__Task details__
Please go line by line through the material and copy each one containing the word "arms".
###
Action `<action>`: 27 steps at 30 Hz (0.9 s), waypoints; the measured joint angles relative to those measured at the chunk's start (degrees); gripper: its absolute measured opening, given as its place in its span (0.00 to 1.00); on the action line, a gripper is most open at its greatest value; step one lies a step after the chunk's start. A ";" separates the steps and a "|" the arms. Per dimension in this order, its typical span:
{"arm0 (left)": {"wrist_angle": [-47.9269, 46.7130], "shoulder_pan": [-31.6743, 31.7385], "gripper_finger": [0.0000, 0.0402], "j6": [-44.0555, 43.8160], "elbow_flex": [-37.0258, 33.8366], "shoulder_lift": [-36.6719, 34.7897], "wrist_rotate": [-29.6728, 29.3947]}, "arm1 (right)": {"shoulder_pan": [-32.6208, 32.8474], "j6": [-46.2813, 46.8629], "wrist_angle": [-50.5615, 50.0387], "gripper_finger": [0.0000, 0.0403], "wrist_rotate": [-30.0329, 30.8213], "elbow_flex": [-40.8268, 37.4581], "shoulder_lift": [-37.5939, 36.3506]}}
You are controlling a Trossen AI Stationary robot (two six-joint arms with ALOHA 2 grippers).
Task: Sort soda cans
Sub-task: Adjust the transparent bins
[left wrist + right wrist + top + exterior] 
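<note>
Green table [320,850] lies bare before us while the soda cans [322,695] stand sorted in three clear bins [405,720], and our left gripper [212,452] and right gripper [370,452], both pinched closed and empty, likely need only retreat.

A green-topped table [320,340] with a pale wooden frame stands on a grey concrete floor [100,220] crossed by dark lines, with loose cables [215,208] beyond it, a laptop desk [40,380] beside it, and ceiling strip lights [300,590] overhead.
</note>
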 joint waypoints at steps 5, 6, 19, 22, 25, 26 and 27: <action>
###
__Written answer__
Action `<action>`: 27 steps at 30 Hz (0.9 s), waypoints; the measured joint angles relative to those measured at the chunk's start (degrees); gripper: its absolute measured opening, given as its place in its span (0.00 to 1.00); on the action line, a gripper is most open at its greatest value; step one lies a step after the chunk's start. A ";" separates the steps and a "|" the arms. Per dimension in this order, its typical span:
You are controlling a Trossen AI Stationary robot (two six-joint arms with ALOHA 2 grippers).

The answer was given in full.